Task directions: Lines from the one with "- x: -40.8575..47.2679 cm" up to and including the one with "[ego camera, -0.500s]" are to be copied exactly from the records below, without their pictures.

[Data excerpts]
-- Opening Marker --
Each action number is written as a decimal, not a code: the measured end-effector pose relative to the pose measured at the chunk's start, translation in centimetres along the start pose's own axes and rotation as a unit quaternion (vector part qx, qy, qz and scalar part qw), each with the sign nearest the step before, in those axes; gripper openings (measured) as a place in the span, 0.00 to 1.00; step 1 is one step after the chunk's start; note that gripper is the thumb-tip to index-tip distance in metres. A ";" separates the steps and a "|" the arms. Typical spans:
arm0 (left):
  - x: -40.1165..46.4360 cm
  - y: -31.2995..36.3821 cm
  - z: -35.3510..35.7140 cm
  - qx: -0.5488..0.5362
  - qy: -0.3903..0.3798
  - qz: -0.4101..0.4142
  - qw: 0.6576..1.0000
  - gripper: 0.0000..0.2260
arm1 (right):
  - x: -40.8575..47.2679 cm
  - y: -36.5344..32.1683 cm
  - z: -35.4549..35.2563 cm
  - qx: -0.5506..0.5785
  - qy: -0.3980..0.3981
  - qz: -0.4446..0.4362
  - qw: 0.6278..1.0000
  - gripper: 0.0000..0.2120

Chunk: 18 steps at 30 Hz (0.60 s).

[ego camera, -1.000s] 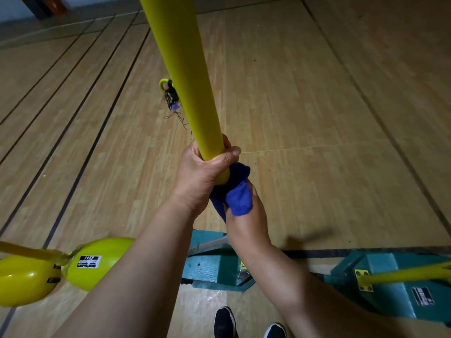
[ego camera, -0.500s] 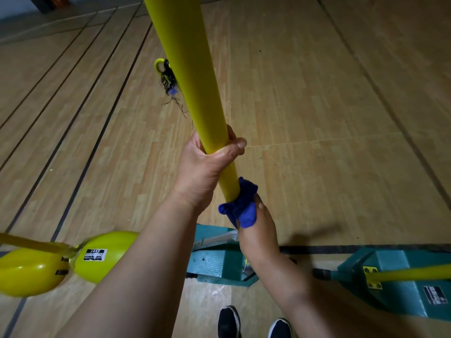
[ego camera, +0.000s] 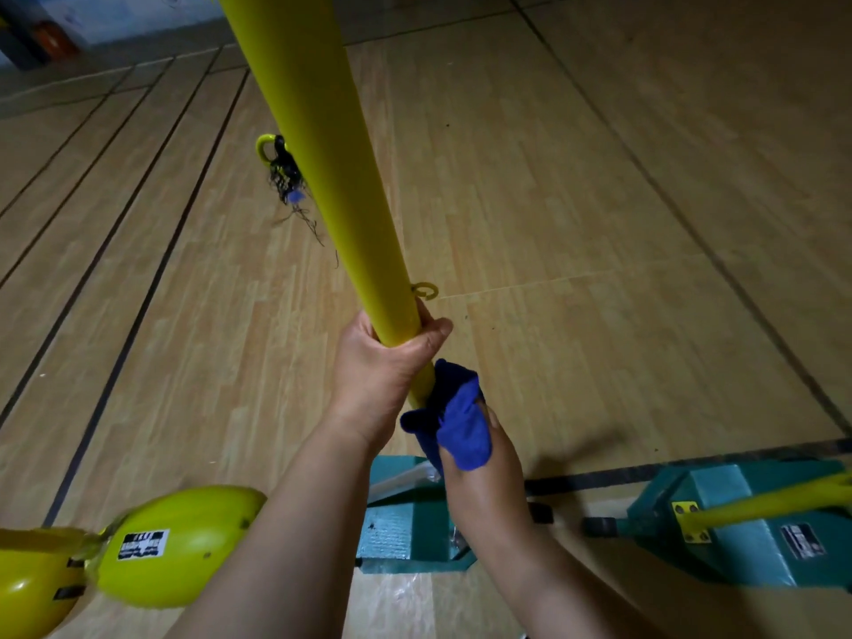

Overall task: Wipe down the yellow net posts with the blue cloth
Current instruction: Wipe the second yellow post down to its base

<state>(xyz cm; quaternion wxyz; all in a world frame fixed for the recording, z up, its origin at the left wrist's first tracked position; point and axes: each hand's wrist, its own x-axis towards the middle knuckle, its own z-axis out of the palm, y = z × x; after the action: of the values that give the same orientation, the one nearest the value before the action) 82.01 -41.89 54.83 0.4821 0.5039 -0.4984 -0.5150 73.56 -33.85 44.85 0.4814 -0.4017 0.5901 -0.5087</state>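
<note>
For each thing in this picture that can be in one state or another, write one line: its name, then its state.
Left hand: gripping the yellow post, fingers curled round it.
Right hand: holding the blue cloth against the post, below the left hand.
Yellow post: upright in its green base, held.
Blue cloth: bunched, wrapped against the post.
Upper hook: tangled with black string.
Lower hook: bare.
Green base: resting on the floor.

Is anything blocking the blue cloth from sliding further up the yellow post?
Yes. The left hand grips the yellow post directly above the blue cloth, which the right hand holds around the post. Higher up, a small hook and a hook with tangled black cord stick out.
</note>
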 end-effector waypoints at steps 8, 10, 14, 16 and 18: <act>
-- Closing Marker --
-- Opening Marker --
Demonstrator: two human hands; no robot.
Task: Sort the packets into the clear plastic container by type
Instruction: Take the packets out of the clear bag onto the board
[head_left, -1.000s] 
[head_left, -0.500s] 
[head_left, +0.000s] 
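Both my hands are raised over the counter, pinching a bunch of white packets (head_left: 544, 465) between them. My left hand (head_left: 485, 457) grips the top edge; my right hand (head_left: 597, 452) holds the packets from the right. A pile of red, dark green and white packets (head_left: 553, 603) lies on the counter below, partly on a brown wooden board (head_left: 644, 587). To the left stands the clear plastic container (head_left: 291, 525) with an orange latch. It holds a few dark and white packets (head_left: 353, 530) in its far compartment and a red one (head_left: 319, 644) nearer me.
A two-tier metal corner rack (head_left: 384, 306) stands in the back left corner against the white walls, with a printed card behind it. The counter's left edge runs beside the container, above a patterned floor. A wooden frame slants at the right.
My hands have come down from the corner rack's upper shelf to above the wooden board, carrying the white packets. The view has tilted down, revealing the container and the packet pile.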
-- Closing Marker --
Exercise response:
  - x: -40.8575..47.2679 cm
  - y: -36.5344..32.1683 cm
  - z: -35.4549..35.2563 cm
  - qx: -0.5506..0.5785
  - qy: -0.3980..0.3981
  - qz: -0.4446..0.4362
  - qw: 0.6278..1.0000
  - gripper: 0.0000..0.2120

Chunk: 18 steps at 30 Hz (0.60 s).

[ego camera, -1.000s] 
[ego camera, -0.500s] 

Now the exercise is complete.